Dynamic global functions in PHP

Tweet

Like many others, I prefer to use procedural PHP as a template language. While PHP’s syntax makes it a practical choice for this, there is a problem with embedding dynamic content. Most PHP applications produce HTML output, so you end up writing <?php echo htmlspecialchars($foo);?> a lot, using this technique. Or you forget it, and make your application prone to all sorts of nasty XSS attacks.

Apart from the annoyance of superfluous typing, there is a danger of getting lazy, seeing that <?php echo $foo;?> is remarkably shorter to type. In some situations, it won’t manifest itself as a problem either, since some content-types never contains HTML special characters (Numbers for example). This is particularly nasty, because errors in the view layer are notoriously hard to track down, and unlike SQL-injections — a similar problem — the consequences tend to hurt the users of a site, rather than the site directly.

KISS

Recently, I had a look at some code, written for CakePHP. My eye caught a function e, which is shorthand for echo. A single letter, regular function is undoubtedly the simplest way to extend PHP’s syntax. Thinking about it, it’s fairly obvious, but it just never occurred to me.
Well, the CakePHP developers made a mistake, as it should have been shorthand for echo htmlspecialchars. Nonetheless, the syntax works well. So I began using a globally defined function which looks a bit like this:


function e($string) {
  echo htmlspecialchars($string);
}

And it works too. It saves me typing and keeps me from forgetting to escape output, because I have to do more work to output strings unescaped, than not.

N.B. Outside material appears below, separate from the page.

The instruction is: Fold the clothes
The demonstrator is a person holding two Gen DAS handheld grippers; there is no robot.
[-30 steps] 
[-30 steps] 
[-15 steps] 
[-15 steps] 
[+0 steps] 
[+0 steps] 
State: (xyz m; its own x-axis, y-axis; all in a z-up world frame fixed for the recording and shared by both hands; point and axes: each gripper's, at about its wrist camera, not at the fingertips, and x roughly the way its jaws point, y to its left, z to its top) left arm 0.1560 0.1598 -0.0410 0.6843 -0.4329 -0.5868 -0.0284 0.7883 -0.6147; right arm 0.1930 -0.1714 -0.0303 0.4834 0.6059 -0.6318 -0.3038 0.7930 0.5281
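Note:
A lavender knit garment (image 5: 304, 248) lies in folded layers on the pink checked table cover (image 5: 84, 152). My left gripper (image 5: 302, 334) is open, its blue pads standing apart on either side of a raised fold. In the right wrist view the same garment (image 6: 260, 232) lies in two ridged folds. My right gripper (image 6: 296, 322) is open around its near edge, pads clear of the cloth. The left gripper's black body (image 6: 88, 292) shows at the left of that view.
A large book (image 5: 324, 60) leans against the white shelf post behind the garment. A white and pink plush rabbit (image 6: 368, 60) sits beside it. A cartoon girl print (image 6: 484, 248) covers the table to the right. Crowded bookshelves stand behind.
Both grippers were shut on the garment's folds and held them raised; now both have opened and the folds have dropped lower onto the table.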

Simple, but powerful.

The clash

There is a problem though; Since this is such a good name for a function, chances are that someone else would use it for something different, or perhaps even for the same. I already know of at least one potential nameclash, since I got the idea from CakePHP.

The usual way of dealing with this, would be with namespaces, but — alas — PHP doesn’t have namespaces (yet), and the common solution of pseudo namespaces (Eg. prefixing names) doesn’t work here, since it would defy the purpose of the function in the first place.

There’s another problem too. In the few cases, where we aren’t rendering HTML/XML output, we don’t want to escape strings for embedding in HTML/XML — instead, we want to escape it for embedding in that target language. Even in HTML, it may be necessary to escape strings with htmlentities, rather than htmlspecialchars, if the text encoding isn’t ISO-8859-1. Or encode the string to UTF-8, if the template is in UTF-8.

Making the static dynamic

The problem with all this is, that the function is static — That’s the nature of global functions in PHP. Other interpreted languages allows us to redefine functions at runtime, but no such luck with PHP (Well, strictly speaking, runkit allows it, but no-one in their right mind would use it in a production environment).
There is however a loophole; Using a callback, we can delegate to a dynamically defined handler:


if (!function_exists('e')) {
  function e($args) {
    $args = func_get_args();
    return call_user_func_array($GLOBALS['_global_function_handler_e'], $args);
  }
}

Much better — Now I can define my own output handler as:


$GLOBALS['_global_function_handler_e'] = 'my_global_function_handler_e';
function my_global_function_handler_e($string) {
  echo htmlspecialchars($string);
}

And CakePHP can use:


$GLOBALS['_global_function_handler_e'] = 'cakephp_global_function_handler_e';
function cakephp_global_function_handler_e($string) {
  echo htmlspecialchars($string);
}

We’re still using a global symbol, but at least it’s dynamic, rather than static.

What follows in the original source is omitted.